Problem: Leaving pictures aside, restate exactly the lines of the data below, from the first one through the line that contains "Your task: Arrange".

Dataset extract:
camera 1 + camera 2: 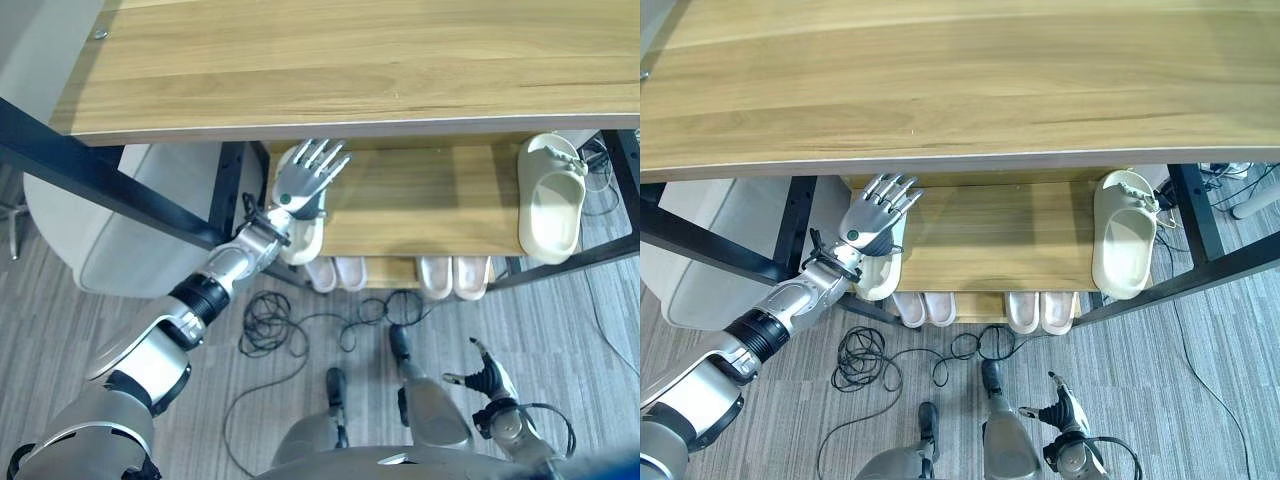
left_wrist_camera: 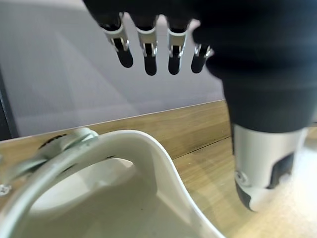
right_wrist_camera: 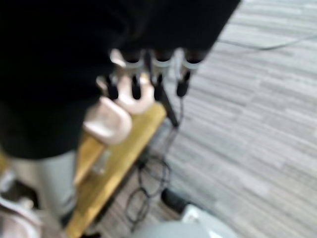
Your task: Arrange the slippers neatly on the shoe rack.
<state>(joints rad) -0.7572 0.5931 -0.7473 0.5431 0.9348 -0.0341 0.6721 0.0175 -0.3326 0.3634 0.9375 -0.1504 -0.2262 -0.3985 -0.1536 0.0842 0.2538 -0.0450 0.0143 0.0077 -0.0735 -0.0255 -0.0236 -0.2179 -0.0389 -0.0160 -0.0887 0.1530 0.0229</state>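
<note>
From my head views, my left robot hand [image 1: 303, 185] hovers with fingers spread over a cream slipper [image 1: 878, 272] at the left end of the shoe rack's middle shelf [image 1: 420, 200]; its mate [image 1: 550, 198] lies at the right end. My right robot hand [image 1: 487, 378] hangs low, loosely open. My left wrist view shows straight fingers [image 2: 148, 59] above the slipper's strap, not touching.

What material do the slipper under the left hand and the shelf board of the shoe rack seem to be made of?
The slipper looks like molded foam or soft rubber: cream, matte, thick rounded edges, no seams. I cannot tell which of the two. The shelf board looks like wood or wood-pattern laminate: light brown with grain lines and a smooth finish. The left hand is open above the slipper.
</note>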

Result below:
camera 1 + camera 2: 
left_wrist_camera: 
right_wrist_camera: 
Your task: Arrange the slippers neatly on the shoe rack.

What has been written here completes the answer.